The D4 medical report is the form the DVLA requires for lorry and bus driving licence applications. It applies to Group 2 licensing, including HGV and PCV drivers, where the medical standard is stricter than for ordinary car licences because the risk to public safety is higher. Doctors on Wheels marketed itself as a cheap mobile option, carrying out medicals in modified vans at truck stops and lay-bys while undercutting competitors.

AI-generated illustration
AI-generated illustration

Regulators moved against the firm in June 2019, when the DVLA said it would no longer accept D4 medical reports from Doctors on Wheels for applications submitted after 20 June. Drivers affected by the move had to resubmit their applications, and the DVLA said it could not reimburse the medical fees. Police raids on the company’s offices in Swindon, Leicester and Huddersfield were also reported as the investigation widened.

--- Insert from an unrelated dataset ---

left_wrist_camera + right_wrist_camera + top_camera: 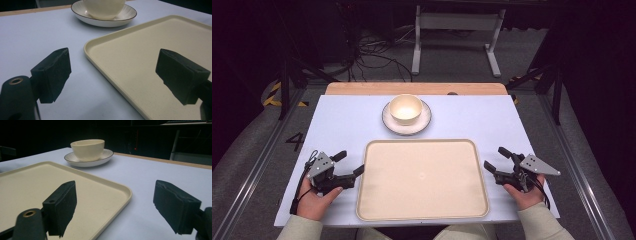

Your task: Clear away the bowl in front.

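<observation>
My left claw (pixel 349 163) and right claw (pixel 493 157) gape wide, holding nothing. They flank the beige rectangular plastic tray (pixel 422 178) on the pale blue tabletop (pixel 342 120); the room behind is dark.

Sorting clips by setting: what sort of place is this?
Probably a lab or test bench, not a kitchen: a white table on a dark floor with loose cables, a metal stand behind, and a staged tray.

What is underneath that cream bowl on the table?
The bowl stands on a white plate with a dark rim line. The plate's middle is covered by the bowl, so anything there cannot be seen.
</observation>
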`<act>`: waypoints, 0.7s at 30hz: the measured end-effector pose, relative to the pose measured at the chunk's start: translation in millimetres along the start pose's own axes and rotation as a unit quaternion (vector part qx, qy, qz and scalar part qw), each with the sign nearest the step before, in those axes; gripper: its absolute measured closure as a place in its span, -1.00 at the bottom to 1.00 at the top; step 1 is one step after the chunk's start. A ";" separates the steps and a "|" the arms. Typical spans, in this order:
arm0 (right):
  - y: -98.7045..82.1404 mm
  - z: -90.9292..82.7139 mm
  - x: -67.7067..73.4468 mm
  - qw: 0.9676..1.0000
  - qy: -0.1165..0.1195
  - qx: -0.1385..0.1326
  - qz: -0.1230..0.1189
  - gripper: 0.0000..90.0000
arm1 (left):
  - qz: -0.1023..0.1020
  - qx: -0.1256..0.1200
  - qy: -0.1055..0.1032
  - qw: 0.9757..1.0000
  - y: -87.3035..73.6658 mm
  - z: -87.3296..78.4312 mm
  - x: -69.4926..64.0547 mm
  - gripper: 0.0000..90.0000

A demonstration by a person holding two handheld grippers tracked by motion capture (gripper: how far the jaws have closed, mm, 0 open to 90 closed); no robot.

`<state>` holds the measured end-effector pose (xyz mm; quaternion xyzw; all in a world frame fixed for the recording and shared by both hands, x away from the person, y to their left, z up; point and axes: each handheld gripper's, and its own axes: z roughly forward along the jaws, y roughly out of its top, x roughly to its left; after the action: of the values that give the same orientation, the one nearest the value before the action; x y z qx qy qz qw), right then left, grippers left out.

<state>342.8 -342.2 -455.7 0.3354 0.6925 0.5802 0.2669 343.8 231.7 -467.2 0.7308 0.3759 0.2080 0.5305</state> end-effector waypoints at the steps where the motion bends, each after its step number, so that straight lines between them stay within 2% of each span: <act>1: 0.0 -0.1 0.0 1.000 0.000 0.000 0.000 -0.56 | 0.001 0.003 -0.001 1.000 0.2 -0.1 0.1 -0.68; 12: -0.2 -0.3 -0.6 1.000 0.002 -0.002 0.000 -0.56 | 0.005 0.002 0.001 1.000 1.6 0.1 -0.6 -0.64; 21: -0.3 -0.4 -1.3 1.000 0.003 -0.002 0.005 -0.56 | -0.003 0.006 0.006 1.000 17.3 -6.9 -6.9 -0.64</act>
<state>343.3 -343.5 -456.0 0.3369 0.6900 0.5843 0.2626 340.3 228.0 -448.0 0.7311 0.3827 0.2087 0.5248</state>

Later court reporting said the DVLA first raised concerns in March 2019 and then ran its own mystery shopper style operation before the case was passed to Swansea Council Trading Standards. The council said the company was thought to have processed thousands of D4 medical certificates, a scale that raised questions about how many commercial drivers may have been cleared through a system that should have protected the public from unfit heavy-vehicle operators.

Six people went on trial over the alleged fraud, which the prosecution said spanned 21 months. The court heard that some medicals took only minutes and were carried out by people who were not UK-qualified medics, even though the forms carried real doctors’ signatures. That combination of speed, shortcutting and false assurance is what made the case more than a paperwork scam: it was an enforcement failure with road-safety consequences.